RAL Tier1 weekly operations Grid 20100607
From GridPP Wiki
Revision as of 12:10, 9 June 2010 by Matt hodges (Talk | contribs)
Contents
Operational Issues
Description | Start | End | Affected VO(s) | Severity | Status |
---|---|---|---|---|---|
LFC/FTS unsched d/time | Wed 2 June 14:00 | Wed 2 June 17:30 | All | Critical | Following the Oracle updates to DB systems, one Oracle RAC node became unstable. The patch had to be rolled back and services restarted. |
Job status monitoring from CREAMCE | 2-Feb-2010 | CMS | medium | [10-Feb-2010] WMS patch available soon; CREAMCE new version available soon [07-Apr-2010] CMS tests have shown that WMS patches resolve the problem; still waiting for patch to be installed on the production WMSs in Italy |
Downtimes
Description | Hosts | Type | Start | End | Affected VO(s) |
---|---|---|---|---|---|
Blocking Issues
Description | Requested Date | Required By Date | Priority | Status |
---|---|---|---|---|
HW needed to test Dataguard technology for LFC/FTS | 19 May 2010 | 15 June 2010 | Medium | [24-05-2010]HW available; needs to be deployed by Fabric and then handed over to Dataservices |
Firewall change for lcgce03 | 17 May 2010 | 15 June 2010 | Medium | Required to deploy lcgce03 as Production CREAM CE for Alice |
Developments/Plans
Highlights for Tier-1 Ops Meeting
- Construct end-to-end timeline for 08 and 09 disk deployments
- Site BDII checks to detect null output from CIP (but not resource BDII)

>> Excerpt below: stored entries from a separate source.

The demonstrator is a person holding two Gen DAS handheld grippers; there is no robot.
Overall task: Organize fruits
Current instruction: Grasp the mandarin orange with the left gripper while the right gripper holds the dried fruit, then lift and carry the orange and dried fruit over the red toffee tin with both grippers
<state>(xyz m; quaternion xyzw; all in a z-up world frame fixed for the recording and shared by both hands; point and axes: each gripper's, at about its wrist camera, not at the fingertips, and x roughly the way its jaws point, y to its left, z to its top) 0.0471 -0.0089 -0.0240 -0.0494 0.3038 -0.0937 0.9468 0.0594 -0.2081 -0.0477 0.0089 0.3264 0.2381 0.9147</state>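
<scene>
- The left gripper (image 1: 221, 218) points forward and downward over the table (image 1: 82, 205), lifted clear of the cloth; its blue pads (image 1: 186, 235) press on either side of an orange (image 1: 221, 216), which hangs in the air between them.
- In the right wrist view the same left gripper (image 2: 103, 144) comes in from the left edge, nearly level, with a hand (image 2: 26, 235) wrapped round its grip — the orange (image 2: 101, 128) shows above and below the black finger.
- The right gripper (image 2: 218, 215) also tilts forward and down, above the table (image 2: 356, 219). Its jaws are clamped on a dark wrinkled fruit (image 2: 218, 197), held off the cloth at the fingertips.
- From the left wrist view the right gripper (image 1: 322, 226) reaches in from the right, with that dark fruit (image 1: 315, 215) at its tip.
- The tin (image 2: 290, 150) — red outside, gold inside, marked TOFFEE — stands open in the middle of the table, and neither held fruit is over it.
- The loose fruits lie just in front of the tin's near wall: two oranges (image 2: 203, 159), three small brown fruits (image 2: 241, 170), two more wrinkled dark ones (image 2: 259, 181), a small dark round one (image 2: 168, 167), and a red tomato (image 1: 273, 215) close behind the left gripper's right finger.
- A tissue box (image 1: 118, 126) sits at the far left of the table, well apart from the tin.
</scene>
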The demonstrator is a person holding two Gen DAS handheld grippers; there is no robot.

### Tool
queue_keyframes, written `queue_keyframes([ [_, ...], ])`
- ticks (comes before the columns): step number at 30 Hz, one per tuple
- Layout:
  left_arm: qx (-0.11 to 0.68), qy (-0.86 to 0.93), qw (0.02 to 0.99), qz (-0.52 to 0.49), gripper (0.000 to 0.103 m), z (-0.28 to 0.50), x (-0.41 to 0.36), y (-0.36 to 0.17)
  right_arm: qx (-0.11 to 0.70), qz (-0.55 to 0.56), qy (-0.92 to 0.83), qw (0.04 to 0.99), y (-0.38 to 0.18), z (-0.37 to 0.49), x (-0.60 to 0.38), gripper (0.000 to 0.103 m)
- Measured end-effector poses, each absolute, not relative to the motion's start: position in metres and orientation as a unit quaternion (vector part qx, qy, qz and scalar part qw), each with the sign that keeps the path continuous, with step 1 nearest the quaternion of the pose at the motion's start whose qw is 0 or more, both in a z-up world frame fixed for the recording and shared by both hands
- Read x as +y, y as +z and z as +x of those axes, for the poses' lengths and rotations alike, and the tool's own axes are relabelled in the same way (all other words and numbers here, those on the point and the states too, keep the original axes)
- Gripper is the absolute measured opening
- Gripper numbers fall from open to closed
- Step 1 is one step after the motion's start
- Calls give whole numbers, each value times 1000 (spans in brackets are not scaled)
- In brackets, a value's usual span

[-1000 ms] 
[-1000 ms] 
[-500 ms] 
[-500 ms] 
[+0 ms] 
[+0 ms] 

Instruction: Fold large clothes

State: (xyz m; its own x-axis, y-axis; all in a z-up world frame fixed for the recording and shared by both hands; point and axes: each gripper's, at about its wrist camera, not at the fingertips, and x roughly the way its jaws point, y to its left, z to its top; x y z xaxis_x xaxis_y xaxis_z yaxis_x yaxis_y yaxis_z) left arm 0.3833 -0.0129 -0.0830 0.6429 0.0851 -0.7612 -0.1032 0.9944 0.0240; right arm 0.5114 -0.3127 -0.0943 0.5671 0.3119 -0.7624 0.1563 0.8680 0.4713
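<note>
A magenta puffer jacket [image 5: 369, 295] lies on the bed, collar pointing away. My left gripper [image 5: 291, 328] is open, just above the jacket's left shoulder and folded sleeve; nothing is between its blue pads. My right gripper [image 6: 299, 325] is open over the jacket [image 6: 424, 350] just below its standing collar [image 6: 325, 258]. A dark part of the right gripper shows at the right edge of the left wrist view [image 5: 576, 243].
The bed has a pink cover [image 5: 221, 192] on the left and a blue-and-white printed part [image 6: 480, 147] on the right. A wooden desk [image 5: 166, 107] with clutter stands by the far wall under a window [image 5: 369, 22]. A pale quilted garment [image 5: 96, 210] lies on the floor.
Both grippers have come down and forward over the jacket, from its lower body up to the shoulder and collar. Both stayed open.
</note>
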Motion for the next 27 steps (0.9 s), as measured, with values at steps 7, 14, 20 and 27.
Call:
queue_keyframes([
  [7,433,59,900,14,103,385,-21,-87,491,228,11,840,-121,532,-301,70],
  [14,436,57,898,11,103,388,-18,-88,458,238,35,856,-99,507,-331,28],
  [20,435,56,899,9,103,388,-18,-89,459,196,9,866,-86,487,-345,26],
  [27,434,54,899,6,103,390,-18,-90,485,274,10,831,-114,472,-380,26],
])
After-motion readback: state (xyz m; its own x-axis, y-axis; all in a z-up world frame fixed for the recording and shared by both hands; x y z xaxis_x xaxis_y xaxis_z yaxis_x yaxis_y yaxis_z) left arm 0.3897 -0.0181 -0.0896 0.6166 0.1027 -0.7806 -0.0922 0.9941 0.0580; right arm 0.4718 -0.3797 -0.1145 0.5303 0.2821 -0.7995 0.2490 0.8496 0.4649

Highlights for Tier-1 VO Liaison Meeting
- FTS2.2.4 testing
- Disk deployments from nonProd to Prod for ATLAS and CMS
Detailed Individual Reports
Alastair
- Away end of last week, working from home beginning of this week.
- Assisting with debugging new ATLAS release. Ongoing problems with missing libraries.
- Testing FTS and check summing at RAL trying to reduce backlog problems.
- Deploying 22 disk servers into production.
Andrew
- Putting job plan into Oracle [Ongoing]
- Working on analysis of VO support survey responses [Ongoing]
- Completed sorting out files from bad tape CS6000 [Done]
- May accounting, including more APEL fixing; updates to scripts for T2K; wrote script to automate checking of CESGA; investigating why ATLAS has split into 2 distinct VOs on CESGA webpage
- RGMA ACL update [Done]
- Investigated new CMS VOBOX proxy renewal daemon failure; added cron to do additional checks [Done]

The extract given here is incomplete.